De coser a escondidas a vestir a la presidenta: la historia de Olivia Trujillo
Desde un taller familiar al sur de la Ciudad de México, Olivia Trujillo ha construido una trayectoria marcada por la constancia y el oficio. Aprendió a coser desde niña, usando en secreto la máquina de su madre, y sin estudios universitarios formales hizo de la costura una forma de vida. Más de cinco décadas después, su trabajo forma parte de algunos de los atuendos más reconocibles de la presidenta Claudia Sheinbaum.
Nacida en 1962, Trujillo define su aprendizaje como una educación fuera del aula. Durante más de 40 años ha trabajado en el mismo espacio, acompañada por su esposo y, en los últimos años, por sus nietas. Desde ahí confecciona prendas que integran bordados realizados por artesanas y artesanos de distintas regiones del país, piezas que luego se transforman en vestidos, sacos o conjuntos usados en actos públicos de alto perfil.
Del taller familiar a los momentos clave
Entre los trabajos que recuerda con mayor claridad están el vestido de boda de Sheinbaum y el atuendo blanco roto que la presidenta usó el día de su toma de protesta en octubre de 2024. Esa prenda fue diseñada en colaboración con Thelma Islas Lagunas y bordada con flores silvestres por la artesana oaxaqueña Claudia Vásquez Aquino. Trujillo siguió ese momento desde casa, al ver en televisión cómo una de sus piezas formaba parte de un hecho inédito en la historia política del país.

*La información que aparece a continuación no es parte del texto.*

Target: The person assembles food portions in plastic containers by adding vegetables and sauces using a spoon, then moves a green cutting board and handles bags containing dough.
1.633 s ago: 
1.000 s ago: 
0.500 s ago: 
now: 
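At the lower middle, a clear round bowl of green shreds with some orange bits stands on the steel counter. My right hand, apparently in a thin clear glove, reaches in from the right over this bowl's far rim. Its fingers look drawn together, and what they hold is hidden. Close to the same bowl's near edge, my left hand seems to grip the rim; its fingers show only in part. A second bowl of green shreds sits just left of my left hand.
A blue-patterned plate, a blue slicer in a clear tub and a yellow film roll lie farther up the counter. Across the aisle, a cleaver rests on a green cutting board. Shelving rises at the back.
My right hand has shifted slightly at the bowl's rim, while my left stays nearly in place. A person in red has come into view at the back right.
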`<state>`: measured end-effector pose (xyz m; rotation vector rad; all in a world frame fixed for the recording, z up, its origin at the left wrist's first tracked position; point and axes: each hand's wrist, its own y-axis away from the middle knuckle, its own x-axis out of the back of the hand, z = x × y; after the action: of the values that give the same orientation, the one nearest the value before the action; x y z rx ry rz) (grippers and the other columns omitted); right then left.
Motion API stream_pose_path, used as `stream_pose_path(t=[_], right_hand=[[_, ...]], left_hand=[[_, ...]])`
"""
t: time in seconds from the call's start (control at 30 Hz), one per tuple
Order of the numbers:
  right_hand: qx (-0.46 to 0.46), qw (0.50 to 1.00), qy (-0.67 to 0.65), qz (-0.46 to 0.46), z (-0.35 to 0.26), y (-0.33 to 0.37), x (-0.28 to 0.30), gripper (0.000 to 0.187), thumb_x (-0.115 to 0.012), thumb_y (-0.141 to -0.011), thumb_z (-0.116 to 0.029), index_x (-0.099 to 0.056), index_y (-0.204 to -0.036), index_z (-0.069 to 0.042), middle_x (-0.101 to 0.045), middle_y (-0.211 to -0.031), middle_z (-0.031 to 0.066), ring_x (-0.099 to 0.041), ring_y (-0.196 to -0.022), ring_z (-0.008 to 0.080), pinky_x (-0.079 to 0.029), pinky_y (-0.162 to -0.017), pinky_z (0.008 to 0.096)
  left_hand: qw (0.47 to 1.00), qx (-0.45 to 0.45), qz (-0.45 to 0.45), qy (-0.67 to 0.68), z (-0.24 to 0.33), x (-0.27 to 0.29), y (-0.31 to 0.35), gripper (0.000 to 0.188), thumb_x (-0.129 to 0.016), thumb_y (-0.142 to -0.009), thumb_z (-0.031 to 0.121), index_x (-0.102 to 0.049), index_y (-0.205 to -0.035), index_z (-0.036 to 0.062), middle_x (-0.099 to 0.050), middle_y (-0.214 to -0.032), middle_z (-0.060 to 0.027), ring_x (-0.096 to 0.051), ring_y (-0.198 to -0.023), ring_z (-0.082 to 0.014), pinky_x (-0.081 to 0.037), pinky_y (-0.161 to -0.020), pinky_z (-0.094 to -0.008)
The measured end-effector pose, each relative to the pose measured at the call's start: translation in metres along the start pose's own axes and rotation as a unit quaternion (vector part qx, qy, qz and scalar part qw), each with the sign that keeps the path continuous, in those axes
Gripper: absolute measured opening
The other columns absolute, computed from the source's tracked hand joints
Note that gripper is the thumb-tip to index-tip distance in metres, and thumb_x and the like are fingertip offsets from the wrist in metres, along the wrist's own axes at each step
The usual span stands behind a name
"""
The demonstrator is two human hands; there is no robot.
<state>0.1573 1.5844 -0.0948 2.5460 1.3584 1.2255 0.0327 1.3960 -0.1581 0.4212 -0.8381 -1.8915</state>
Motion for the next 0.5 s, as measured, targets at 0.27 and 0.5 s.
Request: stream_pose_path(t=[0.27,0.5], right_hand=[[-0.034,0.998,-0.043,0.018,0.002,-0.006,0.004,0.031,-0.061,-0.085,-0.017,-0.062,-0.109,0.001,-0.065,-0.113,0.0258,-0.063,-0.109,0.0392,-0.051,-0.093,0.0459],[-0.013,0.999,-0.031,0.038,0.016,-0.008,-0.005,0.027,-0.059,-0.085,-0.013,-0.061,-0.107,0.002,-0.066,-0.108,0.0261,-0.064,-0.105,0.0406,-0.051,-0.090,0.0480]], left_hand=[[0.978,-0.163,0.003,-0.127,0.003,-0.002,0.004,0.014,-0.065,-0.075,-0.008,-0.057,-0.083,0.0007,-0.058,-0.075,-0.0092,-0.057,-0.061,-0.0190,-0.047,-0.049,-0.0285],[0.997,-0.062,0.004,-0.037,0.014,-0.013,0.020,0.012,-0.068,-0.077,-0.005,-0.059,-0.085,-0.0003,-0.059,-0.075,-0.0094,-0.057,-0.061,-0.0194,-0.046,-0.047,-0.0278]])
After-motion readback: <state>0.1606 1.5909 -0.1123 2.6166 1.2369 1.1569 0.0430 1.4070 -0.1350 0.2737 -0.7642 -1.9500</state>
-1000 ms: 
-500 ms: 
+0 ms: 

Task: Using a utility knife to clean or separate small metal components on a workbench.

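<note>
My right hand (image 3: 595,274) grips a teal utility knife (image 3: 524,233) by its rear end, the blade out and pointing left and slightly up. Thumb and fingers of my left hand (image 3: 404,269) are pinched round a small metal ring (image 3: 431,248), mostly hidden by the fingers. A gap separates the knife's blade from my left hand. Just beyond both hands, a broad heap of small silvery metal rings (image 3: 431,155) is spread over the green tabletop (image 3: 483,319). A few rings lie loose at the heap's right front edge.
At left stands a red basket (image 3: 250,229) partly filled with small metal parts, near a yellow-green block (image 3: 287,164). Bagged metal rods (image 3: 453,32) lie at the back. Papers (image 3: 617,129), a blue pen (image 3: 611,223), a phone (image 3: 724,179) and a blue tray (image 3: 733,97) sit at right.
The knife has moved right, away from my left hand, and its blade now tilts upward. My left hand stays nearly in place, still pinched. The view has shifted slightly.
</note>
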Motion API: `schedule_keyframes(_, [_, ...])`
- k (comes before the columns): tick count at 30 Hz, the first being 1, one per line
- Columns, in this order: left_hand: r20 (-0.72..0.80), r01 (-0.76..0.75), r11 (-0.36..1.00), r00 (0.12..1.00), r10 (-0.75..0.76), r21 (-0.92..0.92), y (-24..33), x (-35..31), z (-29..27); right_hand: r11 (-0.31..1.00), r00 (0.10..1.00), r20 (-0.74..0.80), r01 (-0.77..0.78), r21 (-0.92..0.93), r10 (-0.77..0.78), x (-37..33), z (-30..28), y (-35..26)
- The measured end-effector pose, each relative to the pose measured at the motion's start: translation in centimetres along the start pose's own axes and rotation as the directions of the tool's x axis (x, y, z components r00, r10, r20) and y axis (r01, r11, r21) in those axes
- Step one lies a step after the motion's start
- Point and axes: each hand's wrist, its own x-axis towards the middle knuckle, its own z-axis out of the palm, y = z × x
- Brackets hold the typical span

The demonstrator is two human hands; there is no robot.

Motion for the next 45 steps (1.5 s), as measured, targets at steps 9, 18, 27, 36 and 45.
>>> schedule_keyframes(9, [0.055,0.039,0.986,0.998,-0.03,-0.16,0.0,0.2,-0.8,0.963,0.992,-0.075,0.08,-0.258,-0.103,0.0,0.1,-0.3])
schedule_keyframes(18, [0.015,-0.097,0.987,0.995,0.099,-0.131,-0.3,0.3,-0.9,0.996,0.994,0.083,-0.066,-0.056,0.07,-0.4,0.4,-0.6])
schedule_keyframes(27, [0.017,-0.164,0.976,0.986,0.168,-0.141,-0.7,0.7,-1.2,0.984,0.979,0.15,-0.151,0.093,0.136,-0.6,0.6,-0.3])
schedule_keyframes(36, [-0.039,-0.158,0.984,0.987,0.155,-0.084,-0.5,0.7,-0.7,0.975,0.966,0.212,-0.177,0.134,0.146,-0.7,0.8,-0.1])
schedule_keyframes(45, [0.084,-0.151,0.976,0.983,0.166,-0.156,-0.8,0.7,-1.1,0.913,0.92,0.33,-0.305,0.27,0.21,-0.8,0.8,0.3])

Desde 2022, cuando Sheinbaum era jefa de Gobierno, la costurera ha trabajado de manera constante para ella. Entre los atuendos destaca también un conjunto morado con bordados de pueblos originarios, utilizado durante un encuentro internacional en Washington previo al Mundial de 2026. Para Trujillo, ese cambio en la imagen pública de la presidenta ha influido en la demanda de prendas con bordados tradicionales, solicitadas ahora por clientas dentro y fuera de México.
Sin planes inmediatos de retiro, Olivia Trujillo continúa en su taller mientras comparte el oficio con su nieta Isabella, de 12 años, quien ya participa en tareas como forrar botones. El trabajo sigue avanzando entre telas, hilos y bordados, sin un cierre definido.